Meningoencephalitis with Streptococcus equi Subspecies equi Leading to a Dural Arteriovenous Fistula

Abstract

Invasive infection with Lancefield group C streptococci in humans is extremely rare, with the vast majority of clinical isolates belonging to Streptococcus dysgalactiae subsp. equisimilis. We report a case of meningoencephalitis in a 69-year-old man caused by Streptococcus equi subsp. equi, a microbe that causes strangles in Equus caballus (i.e., the horse). This is only the fourth infection with this subtype of the central nervous system (CNS) reported in humans. The invasiveness of these bacteria, known to be capable of releasing strongly immunogenic exotoxins, is illustrated by white matter lesions that are present in the acute phase. This patient initially recovered well after treatment with antibiotics and glucocorticoids. However, the patient was readmitted 5 months later with multiple intraparenchymatous cerebral haemorrhages. Cerebral angiography confirmed the presence of a suspected superficial dural arteriovenous fistula (DAVF), which is seldom reported after CNS infection. The invasiveness of these bacteria was illustrated by white matter lesions present in the acute phase and the occurrence of a de novo dural arteriovenous fistula in the follow-up period.

Figure 1

Fluid-attenuated inversion recovery images (FLAIR) showed a “dirty CSF” appearance in the right parietal region ((a), white arrow). Axial (b) and sagittal (c) T1-weighted images after the intravenous administration of gadolinium-chelate revealed a focal area of superficial contrast enhancement overlying the cerebral cortex, presumably representing a thickened pia mater.

Figure 2

During readmission five months after the initial referral, consecutive CT scans showed multiple right-sided cerebral haemorrhages, the largest being located precentrally in the frontal lobe ((a), para-axial nonenhanced). CT angiography examination ((b), para-axial MPR) showed multiple tortuous, engorged pial veins of the right hemisphere.
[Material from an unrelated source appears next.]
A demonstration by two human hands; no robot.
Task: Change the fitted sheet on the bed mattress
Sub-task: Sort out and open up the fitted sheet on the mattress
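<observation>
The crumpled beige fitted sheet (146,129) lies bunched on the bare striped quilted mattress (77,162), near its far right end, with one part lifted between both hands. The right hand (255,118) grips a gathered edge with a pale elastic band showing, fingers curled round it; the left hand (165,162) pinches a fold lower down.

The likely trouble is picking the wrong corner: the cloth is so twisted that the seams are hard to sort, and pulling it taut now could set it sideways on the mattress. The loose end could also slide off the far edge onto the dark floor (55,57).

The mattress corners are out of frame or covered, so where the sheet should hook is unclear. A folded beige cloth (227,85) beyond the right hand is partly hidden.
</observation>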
Cerebral angiography confirmed the presence of a suspected superficial dural arteriovenous fistula ((c), lateral projection of right internal carotid artery injection, large black arrow) in the right parietal region. The arterial feeders were mainly meningeal branches originating from the right ophthalmic artery and transosseous feeders from the right superficial temporal and occipital arteries ((d), lateral projection right external carotid artery injection); in addition, there was limited arterial supply to the fistula from the left middle meningeal artery, across the midline (not shown). Venous drainage was through a large, right temporal draining vein (large white arrow), with reflux into multiple tortuous, superficial frontotemporal veins, as shown in Figure 2(b), indicating a fistula with a high risk of haemorrhage. Comparison of axial T2-weighted images of MRI examinations at initial admittance (e) and at the second admission (f) showed the new finding of dilated pial veins (encircled), demonstrating the de novo development of the dural AV fistula.

Figure 3

Histopathology of the excised dura with lymphocytic inflammatory remnants around a damaged venous sinus (a). In the upper part of the vessel wall (see also insert (b)) there is granulation tissue with many newly formed capillaries, lymphocytes, macrophages (thick arrow), a few eosinophils (thin black arrow) and some iron debris (thin open arrow). (Haematoxylin-Eosin Staining, bar = 1 mm; asterisk = peripheral blood).